“Disastrous” No Child Left Behind Act Should be Repealed

Originally posted: September 9, 2005

School is back in session. With the new academic year, school districts are once again struggling to implement the No Child Left Behind Act–a massive federal intrusion that impedes learning, encourages

dropouts, narrows the curriculum, increases anxiety, fosters academic dishonesty, and does nothing to improve schools.

In 2002, President Bush sat at a wooden desk in the gymnasium of Ohio’s Hamilton High School and signed this massive federal law. The Act dramatically expands the federal government’s role in education. It touts the goals of closing the student achievement gap, making public schools “accountable,” establishing standards of excellence for every child, and placing a qualified teacher in every classroom.

The law requires student testing–and plenty of it. There are annual tests in reading and math in grades 3 through 8, and once in grades 10-12, beginning in 2005-2006. There are tests in science in elementary school, middle school, and high school, beginning in 2007-2008. School and district progress reports must be met each year, and by 2014, every student in America must have achieved state-defined proficiency. Students in “failing” schools will be eligible to transfer to “high-performing” schools. “Failing” schools may be closed.

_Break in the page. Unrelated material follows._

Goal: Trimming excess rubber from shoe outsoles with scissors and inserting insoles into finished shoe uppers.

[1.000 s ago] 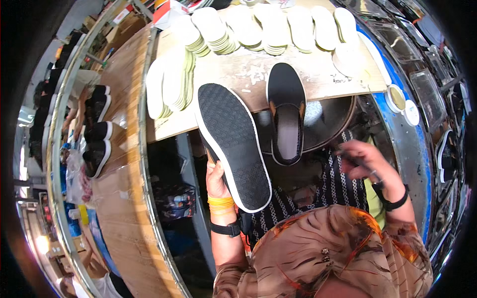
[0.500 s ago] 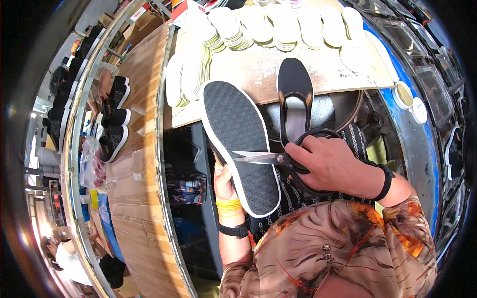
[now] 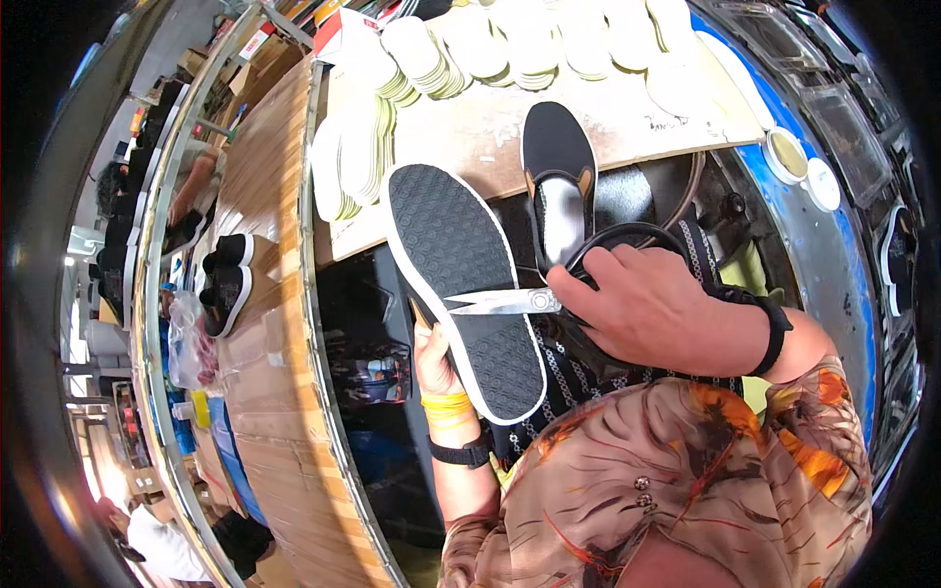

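A black shoe with a patterned black sole (image 3: 461, 255) and white edge is held up, its underside facing me. My left hand (image 3: 436, 361), yellow bands at its wrist, grips it from the left side, most of its fingers hidden behind. My right hand (image 3: 637, 304) is closed round the dark handles of a pair of scissors (image 3: 505, 302). Their blades are slightly apart and lie across the sole from the right; whether they touch it I cannot tell. Just beyond, a second black slip-on shoe (image 3: 558, 147) with a pale insole stands toe away from me, partly over the board.
Stacks of pale insoles (image 3: 426, 59) line the far part of the wooden board (image 3: 490, 147). Round tins (image 3: 786, 155) stand at the right. On the left, black shoes (image 3: 225, 284) rest on a brown cardboard-covered bench (image 3: 274, 392), and another person's arm (image 3: 196, 181) reaches in there.
My right hand and the scissors have shifted slightly left with the view. At the left bench, the other person's arm and a shoe there have moved. My grip on both things is unchanged.
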Tool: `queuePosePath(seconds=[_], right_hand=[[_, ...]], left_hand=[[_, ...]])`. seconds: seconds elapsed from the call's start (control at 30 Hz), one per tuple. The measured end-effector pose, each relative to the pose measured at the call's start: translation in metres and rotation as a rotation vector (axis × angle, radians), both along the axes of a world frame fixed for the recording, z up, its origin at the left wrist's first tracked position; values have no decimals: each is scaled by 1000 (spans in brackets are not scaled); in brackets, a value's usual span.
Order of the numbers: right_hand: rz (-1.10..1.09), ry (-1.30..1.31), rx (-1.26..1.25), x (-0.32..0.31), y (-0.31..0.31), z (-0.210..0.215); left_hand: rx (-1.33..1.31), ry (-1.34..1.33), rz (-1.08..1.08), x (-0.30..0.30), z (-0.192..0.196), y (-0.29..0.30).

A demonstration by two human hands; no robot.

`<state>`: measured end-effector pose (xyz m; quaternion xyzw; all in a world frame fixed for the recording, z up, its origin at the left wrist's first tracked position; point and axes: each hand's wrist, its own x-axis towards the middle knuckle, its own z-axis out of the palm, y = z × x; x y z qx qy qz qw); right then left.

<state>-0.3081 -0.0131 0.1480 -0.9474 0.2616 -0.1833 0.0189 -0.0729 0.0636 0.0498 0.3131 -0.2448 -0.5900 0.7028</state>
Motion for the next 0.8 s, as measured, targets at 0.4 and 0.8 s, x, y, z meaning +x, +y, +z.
queuePosePath(seconds=[0.4,0.8], right_hand=[[1,65,-175,-7,-6,11],[-45,-69,62,2,-6,-27]], left_hand=[[88,-73,46,-1,7,-3],[95,-80,-13,-8,5,-6]])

What’s wrong with testing, testing, testing? Plenty. First, annual high-stakes testing impedes learning. It produces rote memorization and a “drill and grill” curriculum. Between pre-testing and the actual testing, students may be involved in 3 to 4 weeks of test-related activities distinct from normal instruction. This distraction may account for as much as 10 percent of the year’s instructional time. Instead of imparting knowledge, public school teachers are spending increasing amounts of time teaching to the test.

Also, high-stakes testing encourages school dropouts. In Massachusetts in 2003, almost twenty percent of high school seniors did not pass the Massachusetts Comprehensive Assessment to receive their high school diplomas–including 44 percent of the state’s black seniors and half its Hispanic seniors. Students who feel they cannot pass the test–despite repeated attempts–see no reason to stay in school.

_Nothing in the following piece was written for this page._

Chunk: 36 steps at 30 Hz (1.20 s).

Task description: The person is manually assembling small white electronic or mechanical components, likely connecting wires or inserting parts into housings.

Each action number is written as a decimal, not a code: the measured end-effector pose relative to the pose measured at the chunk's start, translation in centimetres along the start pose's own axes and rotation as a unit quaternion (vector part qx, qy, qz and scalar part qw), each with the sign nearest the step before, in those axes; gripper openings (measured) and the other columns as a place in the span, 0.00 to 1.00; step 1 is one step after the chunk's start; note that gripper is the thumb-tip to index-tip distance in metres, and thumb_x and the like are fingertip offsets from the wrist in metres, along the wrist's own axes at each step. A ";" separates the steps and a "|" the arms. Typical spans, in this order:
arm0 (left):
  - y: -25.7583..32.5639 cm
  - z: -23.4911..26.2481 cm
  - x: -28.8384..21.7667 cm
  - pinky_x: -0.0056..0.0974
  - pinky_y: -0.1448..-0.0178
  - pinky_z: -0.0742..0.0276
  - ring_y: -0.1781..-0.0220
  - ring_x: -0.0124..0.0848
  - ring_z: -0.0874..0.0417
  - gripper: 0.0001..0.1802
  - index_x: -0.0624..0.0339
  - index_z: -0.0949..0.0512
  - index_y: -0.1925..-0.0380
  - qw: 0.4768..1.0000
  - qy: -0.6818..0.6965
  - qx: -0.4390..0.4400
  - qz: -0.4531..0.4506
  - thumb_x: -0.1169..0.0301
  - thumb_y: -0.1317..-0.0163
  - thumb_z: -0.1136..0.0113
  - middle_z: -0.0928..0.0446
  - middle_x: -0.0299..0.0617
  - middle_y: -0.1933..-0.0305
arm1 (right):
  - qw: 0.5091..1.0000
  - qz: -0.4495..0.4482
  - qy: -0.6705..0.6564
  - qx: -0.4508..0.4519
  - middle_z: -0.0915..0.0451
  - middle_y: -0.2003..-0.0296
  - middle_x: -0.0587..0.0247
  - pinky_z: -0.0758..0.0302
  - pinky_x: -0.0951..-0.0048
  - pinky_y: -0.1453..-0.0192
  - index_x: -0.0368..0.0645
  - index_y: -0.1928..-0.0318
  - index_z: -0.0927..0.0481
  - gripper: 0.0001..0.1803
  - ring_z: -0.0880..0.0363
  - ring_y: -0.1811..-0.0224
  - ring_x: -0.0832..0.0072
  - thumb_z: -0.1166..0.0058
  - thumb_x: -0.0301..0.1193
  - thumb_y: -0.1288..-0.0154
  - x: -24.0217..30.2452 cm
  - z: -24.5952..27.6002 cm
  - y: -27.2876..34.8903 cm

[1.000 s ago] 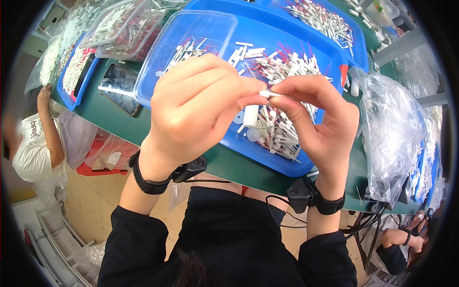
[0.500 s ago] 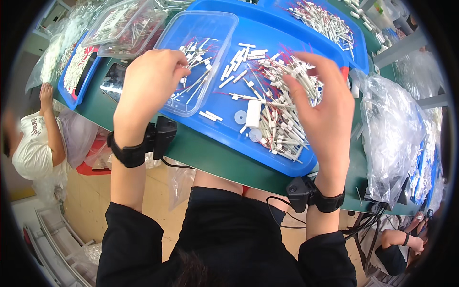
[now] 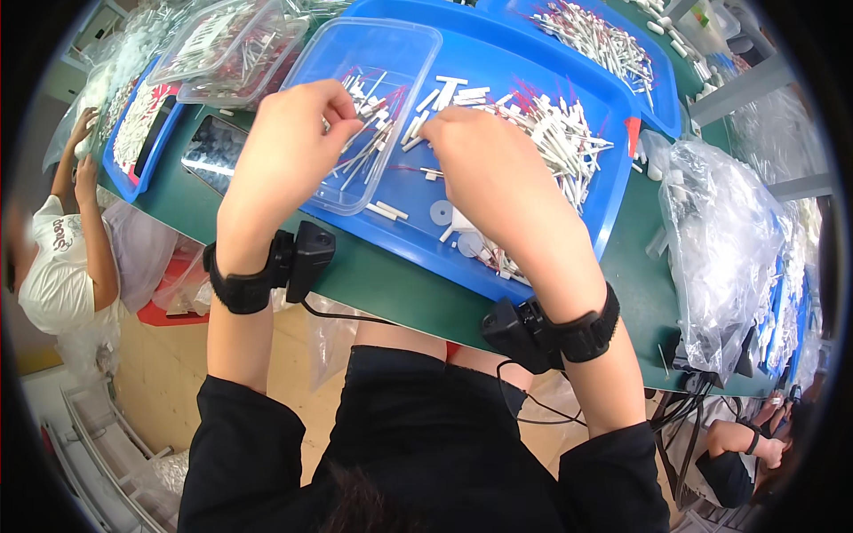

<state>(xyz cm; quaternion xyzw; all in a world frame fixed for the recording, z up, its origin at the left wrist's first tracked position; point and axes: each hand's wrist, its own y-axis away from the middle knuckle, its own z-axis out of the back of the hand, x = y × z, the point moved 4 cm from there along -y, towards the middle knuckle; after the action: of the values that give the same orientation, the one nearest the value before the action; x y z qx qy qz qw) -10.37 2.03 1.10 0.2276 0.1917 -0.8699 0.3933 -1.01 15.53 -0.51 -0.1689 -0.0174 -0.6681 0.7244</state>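
Narrowly curled left hand [image 3: 289,151] over clear plastic box [image 3: 378,46], right hand [image 3: 493,169] by slim white tubes [image 3: 446,96], both grips unclear

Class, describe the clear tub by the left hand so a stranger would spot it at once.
Find the blue tray nearest the person on the green table. At its left end is a see-through tub with rounded corners, holding thin white pieces, the left hand above it. Unlike the clear boxes stacked farther left, it stands singly and overlaps the tray.

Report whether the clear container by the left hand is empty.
Not empty: thin white pieces lie scattered inside the clear container.
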 end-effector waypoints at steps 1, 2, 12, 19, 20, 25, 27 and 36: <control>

The No Child Left Behind Act also restricts the curriculum. It produces a narrow focus on math and reading test scores. Schools desperate to improve their test scores are eliminating courses in art, music, speech, debate, home economics, industrial arts, history, social studies, and physical education–as well as recess.

In addition, the Act narrows the range of performance-based accountability. Who says that a standardized test is the only way to measure student achievement? What about portfolios, exhibitions, essays, student-initiated projects, and teacher evaluations?

Constant testing also increases pressure on young children. The Act calls for math and reading tests in third grade–when most students are eight years old. Putting pressure on young children runs counter to everything we know about the psychology of children and the psychology of learning. Annual high-stakes testing threatens to turn schools into sweatshops.

The pressure to improve student test scores has also led to cheating. The Dallas Morning News last year found strong evidence that teachers were helping students cheat at 400 schools throughout Texas, including Houston. Faced with the need to improve test scores or lose their jobs, some teachers simply resort to giving out the answers.

Also, annual testing does nothing to improve schools and student performance. It focuses on punishment, negative labels, and threats. It places too little emphasis on the social causes of poor school performance. It does nothing to improve the curriculum, reduce class size, decrease school size, increase parental involvement, create after-school programs, diminish school violence, lessen absenteeism, or increase funding.

Fortunately, there is an increasing state rebellion against No Child Left Behind. Connecticut has sued the US Department of Education over funding support, and the Utah state legislature has ordered state officials to ignore provisions of federal law that conflict with Utah’s educational goals.

No Child Left Behind is a disastrous policy that deserves to be repealed.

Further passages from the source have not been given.